Data shown -
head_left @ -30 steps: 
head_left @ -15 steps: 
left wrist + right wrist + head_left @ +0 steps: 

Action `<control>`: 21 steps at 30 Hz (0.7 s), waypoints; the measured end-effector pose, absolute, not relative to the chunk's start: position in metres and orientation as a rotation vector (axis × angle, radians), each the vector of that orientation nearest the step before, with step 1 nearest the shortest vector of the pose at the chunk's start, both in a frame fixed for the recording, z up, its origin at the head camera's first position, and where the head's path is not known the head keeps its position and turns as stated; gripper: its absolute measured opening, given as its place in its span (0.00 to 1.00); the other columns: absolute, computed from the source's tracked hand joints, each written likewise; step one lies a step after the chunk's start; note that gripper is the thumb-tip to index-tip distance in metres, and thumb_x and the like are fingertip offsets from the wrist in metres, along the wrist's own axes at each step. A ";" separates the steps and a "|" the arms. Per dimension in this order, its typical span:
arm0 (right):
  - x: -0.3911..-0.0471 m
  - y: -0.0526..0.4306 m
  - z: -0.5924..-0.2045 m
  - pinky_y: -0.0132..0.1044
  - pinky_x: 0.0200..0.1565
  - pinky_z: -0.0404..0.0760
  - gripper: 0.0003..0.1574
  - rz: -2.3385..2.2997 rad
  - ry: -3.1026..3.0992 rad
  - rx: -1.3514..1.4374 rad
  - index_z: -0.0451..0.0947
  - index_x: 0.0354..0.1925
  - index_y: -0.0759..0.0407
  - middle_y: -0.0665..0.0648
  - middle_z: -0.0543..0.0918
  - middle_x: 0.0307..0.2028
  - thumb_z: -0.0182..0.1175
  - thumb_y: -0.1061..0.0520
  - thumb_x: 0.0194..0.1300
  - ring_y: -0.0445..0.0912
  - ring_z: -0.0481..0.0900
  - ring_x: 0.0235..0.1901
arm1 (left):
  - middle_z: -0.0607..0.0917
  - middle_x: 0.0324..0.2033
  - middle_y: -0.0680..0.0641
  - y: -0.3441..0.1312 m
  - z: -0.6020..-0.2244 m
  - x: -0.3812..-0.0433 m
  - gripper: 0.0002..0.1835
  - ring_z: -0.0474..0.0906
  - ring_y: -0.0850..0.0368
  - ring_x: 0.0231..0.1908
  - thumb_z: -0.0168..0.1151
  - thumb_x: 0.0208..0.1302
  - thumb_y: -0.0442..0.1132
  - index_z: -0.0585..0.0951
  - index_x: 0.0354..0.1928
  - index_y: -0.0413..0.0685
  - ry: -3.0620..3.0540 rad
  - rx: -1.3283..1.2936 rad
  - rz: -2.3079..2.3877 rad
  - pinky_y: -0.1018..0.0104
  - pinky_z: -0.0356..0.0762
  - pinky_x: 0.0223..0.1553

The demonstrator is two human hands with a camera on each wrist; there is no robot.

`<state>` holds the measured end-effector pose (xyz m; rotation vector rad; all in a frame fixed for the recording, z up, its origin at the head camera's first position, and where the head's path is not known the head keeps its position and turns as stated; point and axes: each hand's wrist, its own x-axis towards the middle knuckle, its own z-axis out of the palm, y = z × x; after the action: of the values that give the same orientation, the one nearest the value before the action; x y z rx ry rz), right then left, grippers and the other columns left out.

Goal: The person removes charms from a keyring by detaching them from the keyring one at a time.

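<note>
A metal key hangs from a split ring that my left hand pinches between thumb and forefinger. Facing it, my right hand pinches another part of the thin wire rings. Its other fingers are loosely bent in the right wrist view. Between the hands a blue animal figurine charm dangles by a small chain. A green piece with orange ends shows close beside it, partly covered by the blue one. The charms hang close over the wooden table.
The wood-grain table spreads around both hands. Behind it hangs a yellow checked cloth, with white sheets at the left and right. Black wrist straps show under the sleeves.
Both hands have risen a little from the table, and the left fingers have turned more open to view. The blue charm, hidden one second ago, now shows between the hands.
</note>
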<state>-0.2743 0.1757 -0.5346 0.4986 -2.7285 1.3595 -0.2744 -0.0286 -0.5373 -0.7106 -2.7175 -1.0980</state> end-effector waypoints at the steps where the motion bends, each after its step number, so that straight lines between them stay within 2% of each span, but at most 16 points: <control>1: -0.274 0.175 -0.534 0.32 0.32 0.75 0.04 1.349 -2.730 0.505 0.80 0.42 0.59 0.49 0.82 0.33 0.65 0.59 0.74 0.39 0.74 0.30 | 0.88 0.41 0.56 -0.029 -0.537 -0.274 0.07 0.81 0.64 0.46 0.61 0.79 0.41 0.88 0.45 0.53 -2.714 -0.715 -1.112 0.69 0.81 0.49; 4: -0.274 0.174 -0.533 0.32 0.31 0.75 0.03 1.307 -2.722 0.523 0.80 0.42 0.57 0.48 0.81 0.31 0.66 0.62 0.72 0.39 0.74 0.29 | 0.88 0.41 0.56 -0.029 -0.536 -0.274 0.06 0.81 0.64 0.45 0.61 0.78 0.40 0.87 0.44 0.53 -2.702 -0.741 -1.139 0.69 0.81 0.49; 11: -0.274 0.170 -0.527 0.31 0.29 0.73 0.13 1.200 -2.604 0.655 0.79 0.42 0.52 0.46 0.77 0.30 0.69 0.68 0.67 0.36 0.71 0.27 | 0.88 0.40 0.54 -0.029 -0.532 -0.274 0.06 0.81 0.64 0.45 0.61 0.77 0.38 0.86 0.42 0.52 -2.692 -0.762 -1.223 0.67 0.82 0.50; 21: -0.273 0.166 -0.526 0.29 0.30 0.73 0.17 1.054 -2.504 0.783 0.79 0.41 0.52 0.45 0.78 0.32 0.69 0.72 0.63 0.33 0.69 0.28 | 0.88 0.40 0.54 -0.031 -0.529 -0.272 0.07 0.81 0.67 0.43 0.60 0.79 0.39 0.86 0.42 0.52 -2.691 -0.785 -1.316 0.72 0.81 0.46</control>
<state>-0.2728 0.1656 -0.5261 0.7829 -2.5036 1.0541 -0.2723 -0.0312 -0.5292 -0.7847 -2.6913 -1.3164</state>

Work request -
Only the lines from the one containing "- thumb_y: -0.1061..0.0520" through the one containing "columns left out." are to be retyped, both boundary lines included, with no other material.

Output below -
  - thumb_y: -0.1061..0.0520
  - thumb_x: 0.0194..0.1300
  - ring_y: -0.0445..0.0912
  - ring_z: -0.0481..0.0900
  - ring_x: 0.0235..0.1901
arm1 (left):
  - middle_z: -0.0607..0.0917
  - middle_x: 0.0324..0.2033
  - middle_y: -0.0680..0.0641
  - y: -0.3441..0.1312 m
  - z: -0.6020..-0.2244 m
  - x: -0.3812..-0.0433 m
  - gripper: 0.0002..0.1835
  - ring_z: -0.0474..0.0906
  - ring_y: -0.0850..0.0368
  - ring_x: 0.0231..0.1908
  - thumb_z: -0.0168..0.1151
  - thumb_x: 0.0208..0.1302
  - thumb_y: -0.0442..0.1132
  - index_z: -0.0585..0.0951
  - index_x: 0.0354..0.1928
  - index_y: -0.0413..0.0685
  - ry: -3.0620..3.0540 rad
  - rx: -1.3283..1.2936 rad
  - rz: -2.3079..2.3877 rad
  - pinky_y: -0.1018..0.0104
  - pinky_z: -0.0356..0.0762
  - pinky_x: 0.0223..0.1553

The demonstrator is two human hands with a camera on each wrist; there is no robot.

`<state>` holds the measured end-effector pose (xyz m; rotation vector rad; all in a frame fixed for the recording, z up, its origin at the head camera's first position, and where the head's path is not known the head keeps its position and turns as stated; point and axes: each hand's wrist, its own x-axis towards the middle knuckle, its own z-axis out of the palm, y = z × x; after the action: of the values that give the same orientation, the one nearest the value before the action; x y z rx ry rz), right then left, grippers and the other columns left out.

This output is now finished.